Melanie’s forced smile was filled with disdain. “You should have your ticket pulled by the bar, do you know that? Are you seriously offering to sell out your own client for a payoff? Because as much as I’d like my husband’s murderer brought to justice—”

“That’s not what I’m talking about.”

“Because I finally know who killed my husband—Tara King. And if you knew anything about my husband, you’d know that no one who actually knew him called him Richard. He started going by Hitch in the sixth grade to have a different name from his father. What exactly are you trying to achieve here?”

“Is that really what the police think?” Lindsay asked. “That Hope did it?”

“Hope?” the older woman scoffed. “You’re buying that bullshit? It’s pretty obvious, isn’t it? She’s been hiding out under a fake name, claiming to have amnesia. And when her old boyfriend recognized her in New York, she killed him and then planted evidence to try to frame him for Hitch’s murder.”

Lindsay had hoped to lure Melanie with a potential nondisclosure agreement with Emilia Lopez, which she could then use to prove her motive to have murdered Alex. Now, however, she found herself focusing on her defense of Hope.

“That’s absurd,” she said. “What motive would she have to kill your husband?”

“You really don’t know anything, do you?”
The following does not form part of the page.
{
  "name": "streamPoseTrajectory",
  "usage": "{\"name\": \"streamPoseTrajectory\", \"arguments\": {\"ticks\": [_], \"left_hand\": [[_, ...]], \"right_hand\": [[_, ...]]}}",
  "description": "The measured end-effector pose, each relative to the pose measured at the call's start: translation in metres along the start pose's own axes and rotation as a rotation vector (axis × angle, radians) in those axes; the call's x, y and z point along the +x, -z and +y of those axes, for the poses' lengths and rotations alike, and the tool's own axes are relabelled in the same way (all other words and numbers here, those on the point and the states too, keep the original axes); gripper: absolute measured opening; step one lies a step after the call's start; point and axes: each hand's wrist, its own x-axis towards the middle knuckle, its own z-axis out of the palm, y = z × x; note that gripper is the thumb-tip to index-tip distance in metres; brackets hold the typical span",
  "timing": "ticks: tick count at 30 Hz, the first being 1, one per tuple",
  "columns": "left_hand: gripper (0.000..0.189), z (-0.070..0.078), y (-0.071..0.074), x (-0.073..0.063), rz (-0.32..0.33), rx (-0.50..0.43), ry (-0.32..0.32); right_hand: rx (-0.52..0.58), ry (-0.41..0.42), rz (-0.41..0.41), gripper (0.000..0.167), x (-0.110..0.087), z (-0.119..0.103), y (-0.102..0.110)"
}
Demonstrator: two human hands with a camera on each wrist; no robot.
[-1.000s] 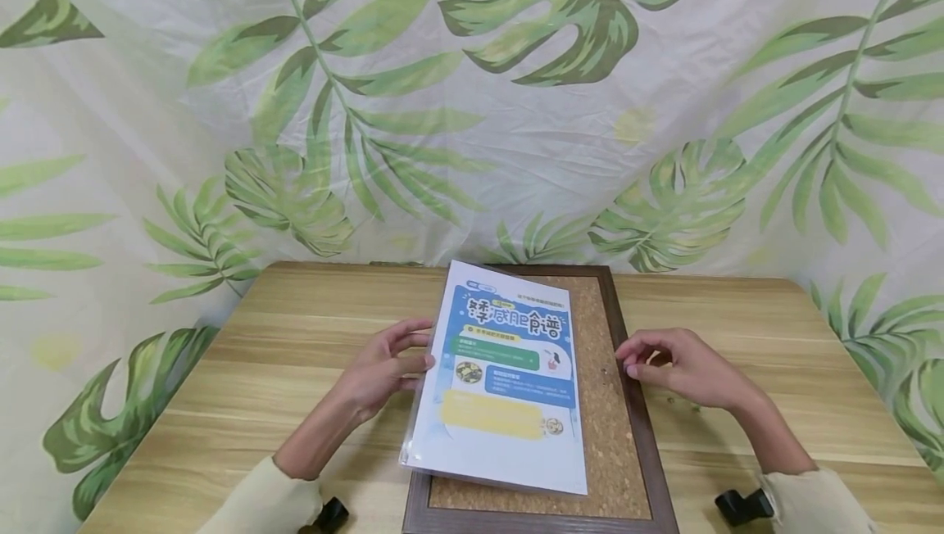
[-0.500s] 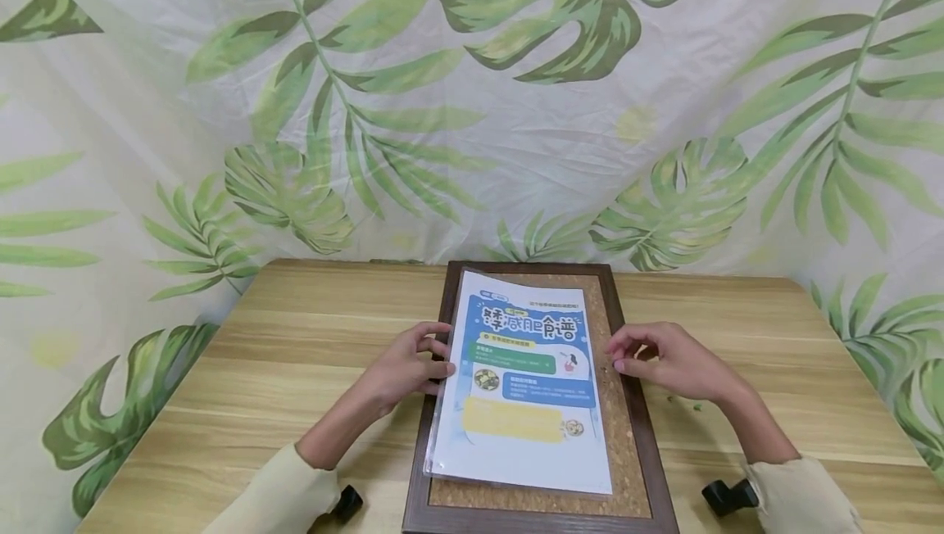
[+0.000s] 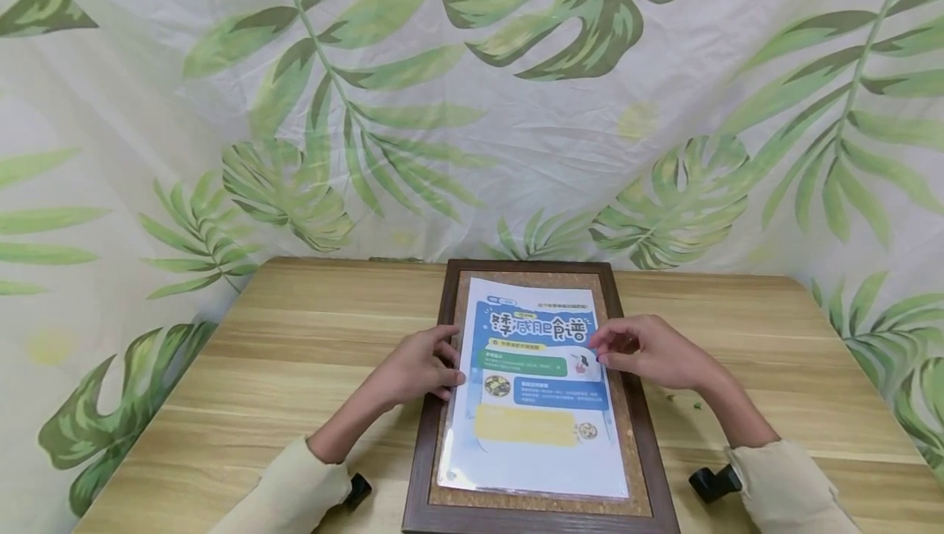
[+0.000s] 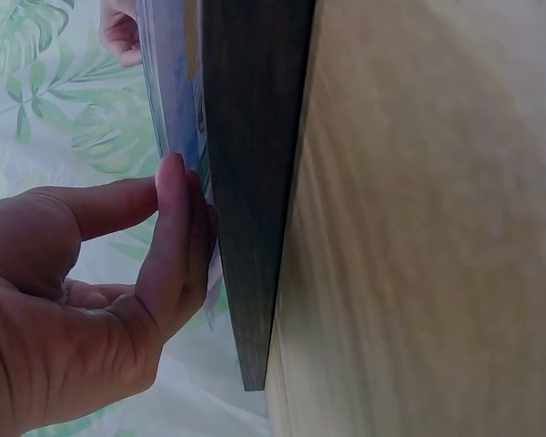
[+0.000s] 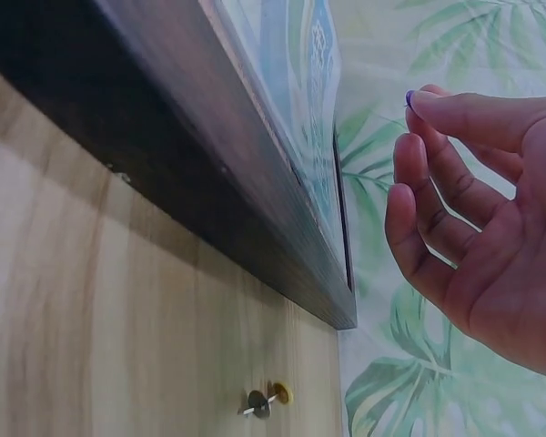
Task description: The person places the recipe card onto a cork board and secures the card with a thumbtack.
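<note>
A laminated poster (image 3: 542, 464) with blue, green and yellow printed blocks lies over a brown-framed cork board (image 3: 640, 477). My left hand (image 3: 422, 366) pinches the poster's left edge between thumb and fingers; the left wrist view has those fingertips beside the dark frame. Over the poster's right side hovers my right hand (image 3: 656, 350). Between its thumb and index finger it holds a small purple thumbtack (image 5: 409, 97), mostly covered by the fingertips; the other fingers are loosely bent.
Two loose thumbtacks, one dark (image 5: 258, 404) and one yellow (image 5: 283, 392), lie on the wooden table (image 3: 317, 305) right of the board. A leaf-patterned cloth (image 3: 546, 149) hangs behind and around the table.
The poster has slid right and been lowered onto the cork, more squarely inside the frame. My left hand moved right with it. My right hand moved left from the frame to above the poster.
</note>
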Motion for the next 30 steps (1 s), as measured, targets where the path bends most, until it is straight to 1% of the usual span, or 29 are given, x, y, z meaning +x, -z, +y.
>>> {"name": "streamPoseTrajectory", "arguments": {"ticks": [5, 9, 14, 22, 26, 30], "left_hand": [[0.082, 0.002, -0.002, 0.0, -0.005, 0.021, 0.008], [0.082, 0.003, -0.004, 0.002, -0.002, 0.069, 0.009], [0.078, 0.004, -0.005, 0.004, -0.014, 0.121, 0.001], [0.076, 0.002, -0.004, 0.005, -0.036, 0.141, -0.021], [0.074, 0.0, -0.004, 0.005, -0.038, 0.144, -0.032], [0.074, 0.001, -0.006, 0.006, -0.039, 0.153, -0.039]], "right_hand": [[-0.012, 0.008, -0.015, 0.014, 0.011, -0.001, -0.003], [-0.013, 0.002, -0.029, 0.015, 0.022, -0.002, -0.004], [-0.023, 0.008, -0.031, 0.016, 0.035, -0.005, -0.006], [-0.027, 0.03, -0.016, 0.016, 0.054, -0.009, -0.013], [-0.013, 0.045, -0.021, 0.015, 0.063, -0.012, -0.015], [-0.005, 0.042, -0.029, 0.015, 0.073, -0.015, -0.018]]}}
“I know she was your babysitter.”

“Emphasis on thewas. Hitch caught her taking cash out of his wallet one day and had to let her go.”

When Evan Hunter believed Hope had ripped him off after asking for an advance, Lindsay had sworn that Hope wasn’t the type of person who would ever steal. She opened her mouth to defend Hope again, but found herself speechless.

“It was a shame, too,” Melanie continued. “Sophie adored her, and she’d been through so much.”

“Sophie? Or Tara?”

“Tara. That’s how we met her. Tara’s mother was in prison for child abuse, and she spent her high school years in a group home. She had gotten counseling through a child advocacy nonprofit that we supported and then became a volunteer there. We thought we might be able to help her out, and then she went and stole from us. I even pressed Hitch to see if it might be a misunderstanding, but he was adamant that she had to go. All these years, it never even dawned on me that she’d do something violent.”